For your interest here is a graph of Capital windfarm’s output for 2014.
It’s interesting / ironic that you use source documents from Origin Energy in this essay. You can buy 50% “Green Energy” electricity from them. In fact, you can buy a “100% Green Energy” electricity supply from them. Right now.
But it costs more money. So not so many people buy it. In other words, people will go green if SOMEONE ELSE pays for it.
BTW, I’m not being sarcastic by putting quotes around “Green Energy”; it’s a bit like “organic” vegetables – the definition varies between people. For example, is hydro energy green if you count the carbon released during and by the building of the dam ?
I wouldn’t consider hydro dams “green energy” unless they were constructed over clapped out farm land. Similarly renewable fuel made from palm oil is not “green energy” in my opinion.
What you say about “green energy” is also true for other public goods such as roads and defense. A nation would have an inadequate defense force if they relied on voluntary contributions. That’s why we have taxation and governments.
Just a minor point about your maths, don’t you mean to say, wind + solar + bio-energy will need to rise from 7 per cent to 43%, (rather than 50%)?
The remaining 7% being Hydro and the other 50% would be from Coal and Natural gas.
Yes, you are quite right. I’ll make that adjustment to the text.
“The intention, and the outcome, is to raise the price of energy.”
The intention is to raise the price of some forms of energy relative to others, based on how much perceived damage they do to the environment (i.e. how much CO2 they produce). As your graph above points out, most of our energy comes from coal which produces a lot of CO2, so the side effect (or “outcome” to use your terminology) is indeed to raise the price of energy.
“no doubt…will devise some transfer mechanism so that the poorest are compensated.”
That’s potentially a pretty important part of the policy and shouldn’t be discarded lightly, and it needn’t be just for the poorest.
“But raising energy prices raises the price of everything”
So make sure your compensation covers the resulting price rise of everything.
I think when assessing it as an effective policy measure you need to divorce yourself from any opinions on whether or not we should be striving to reduce CO2. At least briefly, let’s assume we all agree reducing CO2 emissions is good thing, now lets discuss the best policy to achieve that.
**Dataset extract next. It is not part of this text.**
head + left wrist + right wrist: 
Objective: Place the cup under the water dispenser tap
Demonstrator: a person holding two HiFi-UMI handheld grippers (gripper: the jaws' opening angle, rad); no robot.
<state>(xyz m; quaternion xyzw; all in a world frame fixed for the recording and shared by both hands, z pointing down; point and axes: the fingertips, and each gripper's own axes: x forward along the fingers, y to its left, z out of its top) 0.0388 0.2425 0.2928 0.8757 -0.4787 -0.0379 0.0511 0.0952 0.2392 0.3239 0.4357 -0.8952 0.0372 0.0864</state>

With the last carbon tax, most of us were over-compenstated for the total CPI increase caused by the carbon tax (not just the 2c / kWH it added to our electricity bills), so there was no pressure on us to change our consumption habits.
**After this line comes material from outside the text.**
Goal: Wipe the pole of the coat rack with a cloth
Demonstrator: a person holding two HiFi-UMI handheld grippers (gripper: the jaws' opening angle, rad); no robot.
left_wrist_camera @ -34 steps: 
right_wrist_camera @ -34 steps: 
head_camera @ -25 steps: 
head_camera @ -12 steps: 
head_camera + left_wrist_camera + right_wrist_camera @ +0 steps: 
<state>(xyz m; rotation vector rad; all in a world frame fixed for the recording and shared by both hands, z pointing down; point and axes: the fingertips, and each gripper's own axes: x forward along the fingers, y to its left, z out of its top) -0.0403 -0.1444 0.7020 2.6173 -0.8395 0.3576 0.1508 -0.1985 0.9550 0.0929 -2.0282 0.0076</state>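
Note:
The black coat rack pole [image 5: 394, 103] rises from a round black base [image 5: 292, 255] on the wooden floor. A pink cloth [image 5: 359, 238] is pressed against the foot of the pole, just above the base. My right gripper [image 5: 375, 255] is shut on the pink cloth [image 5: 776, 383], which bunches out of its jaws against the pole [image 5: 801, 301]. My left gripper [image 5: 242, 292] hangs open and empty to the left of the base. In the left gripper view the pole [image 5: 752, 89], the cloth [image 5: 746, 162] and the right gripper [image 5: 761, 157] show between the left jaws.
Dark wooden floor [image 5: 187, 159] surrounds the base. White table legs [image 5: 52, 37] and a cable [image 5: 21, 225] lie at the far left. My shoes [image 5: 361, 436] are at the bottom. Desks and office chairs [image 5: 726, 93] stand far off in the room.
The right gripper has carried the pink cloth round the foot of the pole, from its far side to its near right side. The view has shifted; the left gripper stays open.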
It was clearly aimed at the producers, and the data showed to that end it was very effective. But even many of them are somewhat constrained; they can’t knock up a wind farm or a gas powered plant overnight. An even bigger target audience was those investing in new plant. Spare a thought for them as they invest their hard earned cash in plant and equipment that’s expected to last 20 to 40 years, and a major input cost to at least one of their options varies each 3 years depending on who gets elected.